Una niña asustada en el cuerpo de una mujer, que había preferido matar al único amor de su vida para que no sintiera nada antes de tener que ver la decepción en su rostro. Porque eso fue lo único que no llegué a ver en los ojos de Leia en ningún momento: decepción.

Con la mirada rastree el suelo en busca de ese aparato que había destruido mi vida. El pendrive se encontraba a unos metros del sofá, y al cogerlo sentí como una furia ardía en mi interior. Pero me contuve. Cogí mi teléfono y marqué por instinto el número de la persona con la que sabía que debía hablar.

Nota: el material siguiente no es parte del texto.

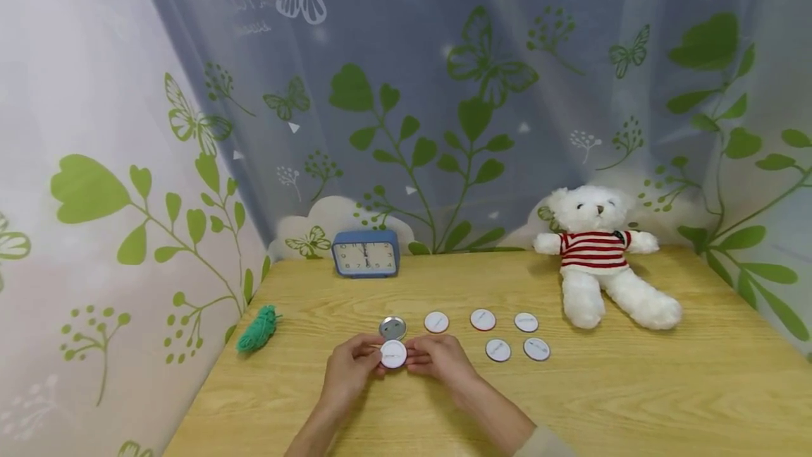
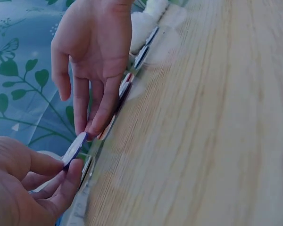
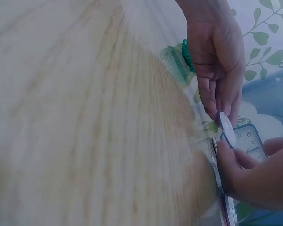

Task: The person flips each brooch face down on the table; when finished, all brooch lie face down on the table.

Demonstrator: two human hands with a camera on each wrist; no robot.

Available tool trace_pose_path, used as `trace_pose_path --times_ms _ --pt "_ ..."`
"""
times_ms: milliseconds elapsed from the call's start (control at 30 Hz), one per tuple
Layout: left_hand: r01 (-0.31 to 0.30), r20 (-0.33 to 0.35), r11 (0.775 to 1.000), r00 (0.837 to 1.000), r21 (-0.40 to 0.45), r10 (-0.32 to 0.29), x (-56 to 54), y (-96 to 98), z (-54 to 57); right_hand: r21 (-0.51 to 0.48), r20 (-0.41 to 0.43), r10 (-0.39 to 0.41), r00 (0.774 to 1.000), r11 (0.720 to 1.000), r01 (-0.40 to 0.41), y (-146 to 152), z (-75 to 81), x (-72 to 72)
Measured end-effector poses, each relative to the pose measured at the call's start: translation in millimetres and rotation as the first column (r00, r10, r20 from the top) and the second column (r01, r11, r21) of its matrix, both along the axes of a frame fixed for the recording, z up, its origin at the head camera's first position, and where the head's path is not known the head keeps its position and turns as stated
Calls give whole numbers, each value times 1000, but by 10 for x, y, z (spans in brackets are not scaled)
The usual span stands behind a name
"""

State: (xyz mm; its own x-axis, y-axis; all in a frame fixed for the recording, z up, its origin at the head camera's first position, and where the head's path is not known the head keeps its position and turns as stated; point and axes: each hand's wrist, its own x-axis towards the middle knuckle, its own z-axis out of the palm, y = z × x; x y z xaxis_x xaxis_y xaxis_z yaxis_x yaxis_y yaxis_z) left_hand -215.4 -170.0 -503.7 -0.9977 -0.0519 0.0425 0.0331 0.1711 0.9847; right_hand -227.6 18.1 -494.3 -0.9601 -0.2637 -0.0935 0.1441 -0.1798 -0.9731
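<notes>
Between both hands, a round pin-back badge (image 1: 393, 354) is held a little above the table, its white back with a pin facing the head camera. My left hand (image 1: 351, 371) pinches its left edge between thumb and fingers. From the other side, my right hand (image 1: 445, 364) grips the right edge with its fingertips. In the left wrist view the badge (image 2: 75, 149) is tilted, its rim dark blue. Just behind it lies a silver-backed badge (image 1: 392, 328). To the right, several white-backed badges lie on the wood, among them one with a red rim (image 1: 483, 319).
A blue clock (image 1: 366, 254) stands at the back of the wooden table (image 1: 634, 386). A white teddy bear (image 1: 596, 252) in a red-striped shirt sits at the back right. Green yarn (image 1: 258, 330) lies by the left edge. Patterned curtains (image 1: 406, 90) enclose the table.
</notes>
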Motion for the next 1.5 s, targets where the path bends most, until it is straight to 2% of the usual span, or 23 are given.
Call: trace_pose_path --times_ms 167,333,667,833,933,1167,1267,1500 --pt "5 11 1000 1000 7 -6 -5 -9 -26 -2 9 2 1000 1000 -2 0 20 28" --pt "5 -1 1000 1000 -9 -5 9 -11 7 -4 7 23 1000 1000 -23 5 35 52" --pt "-18 -66 985 998 -170 7 4 1 28 2 3 89 996 996 -89 36 74 81" --pt "-48 -117 947 993 -318 11 9 -6 38 -11 1 112 994 994 -112 57 81 99" --pt "-64 -114 923 993 -380 22 18 -15 46 -22 8 115 993 993 -115 74 75 110" --pt "-43 -1 954 999 -296 44 10 -39 78 -45 7 119 993 992 -119 104 64 102" --pt "-38 27 962 999 -272 47 18 -39 108 -50 10 124 992 991 -123 117 66 95" --pt "-6 52 976 998 -217 18 36 -52 103 -52 19 131 991 990 -130 132 65 99"
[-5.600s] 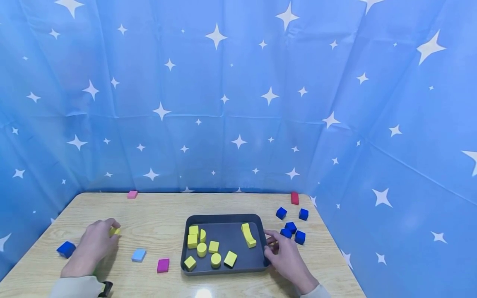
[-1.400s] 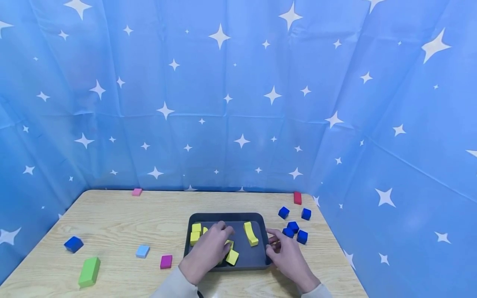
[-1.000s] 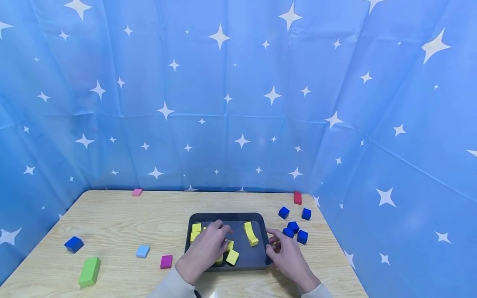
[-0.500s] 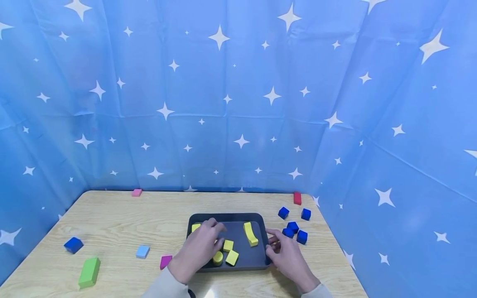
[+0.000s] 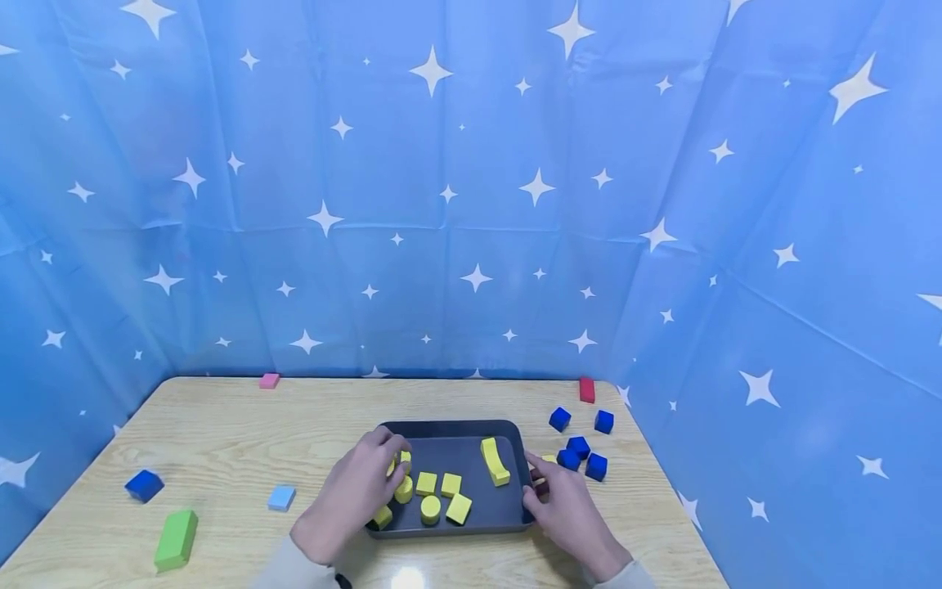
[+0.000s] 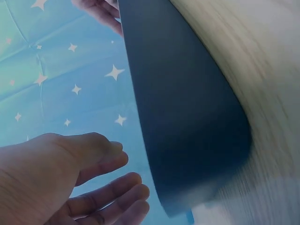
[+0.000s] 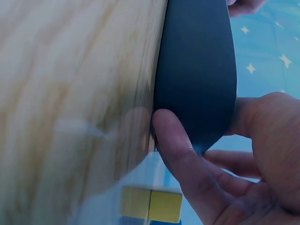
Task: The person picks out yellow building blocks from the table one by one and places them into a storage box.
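Observation:
A dark grey tray holds several yellow blocks, among them a cube, a cylinder and a curved piece. Over the tray's left end is my left hand, its fingers above the yellow blocks there and partly hiding them. The left wrist view shows those fingers loosely bent beside the tray wall, with nothing seen between them. My right hand holds the tray's right end; in the right wrist view one finger presses the outer wall at its lower edge.
Several blue cubes lie right of the tray, with a yellow block and a red block near them. On the left are a green block, a blue block and a light blue block. A pink block sits at the back edge.
My left hand has carried a yellow block from the far left into the tray, then slid leftward, uncovering yellow cubes and a cylinder and hiding the magenta block. My right hand stays at the tray.

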`<state>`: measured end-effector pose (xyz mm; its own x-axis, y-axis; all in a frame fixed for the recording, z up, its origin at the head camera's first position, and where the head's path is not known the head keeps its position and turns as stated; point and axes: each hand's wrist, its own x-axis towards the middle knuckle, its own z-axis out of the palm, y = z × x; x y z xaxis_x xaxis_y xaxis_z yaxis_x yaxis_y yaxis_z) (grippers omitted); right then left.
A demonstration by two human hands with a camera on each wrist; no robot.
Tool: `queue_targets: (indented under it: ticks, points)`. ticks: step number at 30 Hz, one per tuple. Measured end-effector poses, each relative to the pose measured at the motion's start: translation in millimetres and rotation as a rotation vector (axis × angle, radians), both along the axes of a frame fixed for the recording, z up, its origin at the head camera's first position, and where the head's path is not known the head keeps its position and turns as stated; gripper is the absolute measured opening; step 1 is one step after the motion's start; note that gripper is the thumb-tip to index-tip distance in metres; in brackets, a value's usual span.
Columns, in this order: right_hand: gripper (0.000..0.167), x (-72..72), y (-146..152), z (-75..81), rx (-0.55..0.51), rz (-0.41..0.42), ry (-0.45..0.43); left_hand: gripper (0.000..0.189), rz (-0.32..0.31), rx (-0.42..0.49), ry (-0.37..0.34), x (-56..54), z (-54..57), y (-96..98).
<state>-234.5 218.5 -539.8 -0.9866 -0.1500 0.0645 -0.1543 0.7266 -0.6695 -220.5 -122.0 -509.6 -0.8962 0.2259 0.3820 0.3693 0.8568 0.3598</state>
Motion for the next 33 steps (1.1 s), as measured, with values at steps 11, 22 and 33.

- ¡Helen! ¿estas bien? Has terminado la misión, ¿verdad, palomita?

- Sí. Todo ha acabado.

- ¿Donde estás? ¿Dónde está el usb?

- Lo tengo yo. Voy a ponerlo en un lugar seguro antes de terminar con todo, tranquilo.

-Está bien... llámame cuanto antes, por favor. Me alegro de que estés bien, sabía que podías hacerlo.

- ¿Eric?

- ¿Sí, palomita?

- Te quiero.

Y colgué. Porque, al igual que con Leia, quería que eso fuera lo último que oyera Eric.

Me dirijo hacia el balcón de la habitación y, con cuidado, escondo el pendrive en una de las tejas. Aquí estará seguro. No sé por que lo hago, no sé por qué no lo llevo directamente a la comisaría, simplemente lo escondo.

Salgo al pasillo del edificio dejando los pocos restos de humanidad que pude llegar a tener en el apartamento y es ahí, fuera, cuando mi mente parece darse cuenta de lo que ha hecho. La realidad me sacude y caigo de rodillas al suelo.

La he matado. He matado a lo mas parecido a la libertad que había en mi vida. He acabado con lo único bueno que me había dado el mundo, corrompiéndola como me corrompieron a mi tiempo atrás.

Comienzo a hiperventilar y sudor frío se resbala por mi cuello. No soporto las imágenes en mi mente, es demasiado. No puedo borrarlo, y necesito a toda urgencia acabar con esta opresión en mi pecho.

Miro hacia el final del pasillo, donde está el gran ventanal. Una sonrisa asoma en mi rostro, pero esta vez no es maníaca, es abatida. Mi cuerpo sabe lo que tengo que hacer antes que mi mente, y sin pensarlo demasiado corro hacia el ventanal, sin intención de parar. Atravieso el cristal sin sentir un ápice de dolor.

Y un último recuerdo de la risa de Leia surca mi mente antes de que mi cuerpo impacte fuertemente contra el asfalto.